How sad then to learn from a study that much precious time is unnecessarily lost to cancer patients simply by waiting. A study of 763,000 cancer patients recently published in the Journal of the National Cancer Institute sheds new light on the hours lost travelling to, waiting for and receiving both in-hospital and outpatient care. Over and above the time spent actively receiving chemo- or radiation therapy, blood tests, cancer scans, surgery, checkups, driving to medical appointments or just waiting one’s turn, there are the lost days spent at home recovering from surgery or chemotherapy.
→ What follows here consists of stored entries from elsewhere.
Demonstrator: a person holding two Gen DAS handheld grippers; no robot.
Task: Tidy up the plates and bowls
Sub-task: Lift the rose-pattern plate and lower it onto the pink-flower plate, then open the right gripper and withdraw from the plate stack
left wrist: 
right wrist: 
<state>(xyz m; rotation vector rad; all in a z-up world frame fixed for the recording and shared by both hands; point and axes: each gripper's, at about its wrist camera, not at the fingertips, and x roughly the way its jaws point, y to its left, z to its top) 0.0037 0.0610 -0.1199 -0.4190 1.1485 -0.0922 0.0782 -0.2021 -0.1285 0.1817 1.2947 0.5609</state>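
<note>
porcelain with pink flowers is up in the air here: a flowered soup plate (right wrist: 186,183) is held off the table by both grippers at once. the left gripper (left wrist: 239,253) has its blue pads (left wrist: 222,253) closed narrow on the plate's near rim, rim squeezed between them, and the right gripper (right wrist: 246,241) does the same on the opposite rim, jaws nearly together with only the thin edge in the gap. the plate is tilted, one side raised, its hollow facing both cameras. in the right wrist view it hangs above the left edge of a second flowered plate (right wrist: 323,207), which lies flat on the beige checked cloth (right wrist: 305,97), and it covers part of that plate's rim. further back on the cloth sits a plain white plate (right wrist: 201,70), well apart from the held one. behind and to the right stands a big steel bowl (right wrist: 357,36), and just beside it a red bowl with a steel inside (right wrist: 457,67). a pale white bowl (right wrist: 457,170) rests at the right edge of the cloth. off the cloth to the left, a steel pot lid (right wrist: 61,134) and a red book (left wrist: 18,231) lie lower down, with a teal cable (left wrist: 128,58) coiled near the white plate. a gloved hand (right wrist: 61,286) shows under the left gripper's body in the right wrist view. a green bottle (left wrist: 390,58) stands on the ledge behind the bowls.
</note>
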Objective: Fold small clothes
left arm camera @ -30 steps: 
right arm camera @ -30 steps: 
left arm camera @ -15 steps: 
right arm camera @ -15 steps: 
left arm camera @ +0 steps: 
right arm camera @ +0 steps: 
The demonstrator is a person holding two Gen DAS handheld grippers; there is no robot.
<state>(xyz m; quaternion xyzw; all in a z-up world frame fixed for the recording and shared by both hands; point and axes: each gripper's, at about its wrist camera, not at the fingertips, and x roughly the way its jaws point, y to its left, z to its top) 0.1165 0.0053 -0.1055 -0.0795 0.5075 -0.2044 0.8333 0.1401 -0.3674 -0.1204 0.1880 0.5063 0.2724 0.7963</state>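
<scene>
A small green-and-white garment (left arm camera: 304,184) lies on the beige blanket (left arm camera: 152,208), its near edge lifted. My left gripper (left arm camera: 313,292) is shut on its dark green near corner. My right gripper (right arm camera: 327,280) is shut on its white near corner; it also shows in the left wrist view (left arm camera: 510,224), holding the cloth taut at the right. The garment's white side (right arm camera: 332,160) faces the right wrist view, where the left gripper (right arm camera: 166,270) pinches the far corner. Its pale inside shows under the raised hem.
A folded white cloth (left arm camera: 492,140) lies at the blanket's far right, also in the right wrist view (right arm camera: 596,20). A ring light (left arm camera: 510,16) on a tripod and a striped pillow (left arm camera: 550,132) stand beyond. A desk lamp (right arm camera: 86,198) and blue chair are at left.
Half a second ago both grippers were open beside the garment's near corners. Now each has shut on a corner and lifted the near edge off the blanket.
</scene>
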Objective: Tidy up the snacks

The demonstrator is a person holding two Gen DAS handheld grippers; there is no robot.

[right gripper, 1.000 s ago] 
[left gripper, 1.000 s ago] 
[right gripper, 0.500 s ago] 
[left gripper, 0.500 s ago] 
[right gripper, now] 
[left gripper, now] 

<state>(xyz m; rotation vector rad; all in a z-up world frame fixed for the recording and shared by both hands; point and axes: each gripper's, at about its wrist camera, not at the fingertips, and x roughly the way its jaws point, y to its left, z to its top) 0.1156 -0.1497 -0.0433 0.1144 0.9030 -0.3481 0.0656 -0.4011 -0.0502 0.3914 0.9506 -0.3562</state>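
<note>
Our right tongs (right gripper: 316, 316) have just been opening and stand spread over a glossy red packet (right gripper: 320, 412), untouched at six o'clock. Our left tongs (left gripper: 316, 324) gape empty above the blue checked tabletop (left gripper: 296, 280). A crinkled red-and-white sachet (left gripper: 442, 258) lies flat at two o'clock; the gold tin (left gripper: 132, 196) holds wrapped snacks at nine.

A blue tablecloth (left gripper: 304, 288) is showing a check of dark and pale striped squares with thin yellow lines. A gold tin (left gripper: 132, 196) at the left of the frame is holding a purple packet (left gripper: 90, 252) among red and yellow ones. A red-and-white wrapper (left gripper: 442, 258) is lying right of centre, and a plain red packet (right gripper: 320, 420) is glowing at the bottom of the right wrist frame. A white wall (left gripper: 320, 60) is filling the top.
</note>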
Battling cancer utilises a lot of time! The study estimates that at least 368 hours are wasted unnecessarily in the first year after diagnosis with ovarian cancer; 272 hours whilst being treated for lung cancer and 193 hours for kidney cancer. Much of this loss could be avoided with better management. We who live in a world of instant communication should surely be able to dream up ways to pull back some of those hours. Computer programmes can help pharmacies prepare chemotherapy ‘up-front’. Even if the occasional patient is a ‘no-show’ the overall gain outweighs the occasional discarded treatment and reduces the time patients have to wait to receive their chemotherapy. Moreover, rather than bring patients into tertiary care centres with all the troubles that it entails (including finding a parking place) we could move treatment into suburban and local daycare clinics close to their homes. Using pharmacy outsourcing chemotherapy can easily be delivered to such clinics.
Home chemotherapy frees certain suitable patients from going to work or school whilst receiving chemotherapy through infusors and pumps. However, such programmes are fairly limited. Could we not invest more into these programmes? And also, why are we not working harder on producing additional oral chemotherapy drugs?
Time is precious, even more so when it is short. It is our mandate as healthcare providers to make sure that not even one second of it is unnecessarily wasted. With a little imagination and a lot of efforts we could do much better for our patients. There really is no time to lose.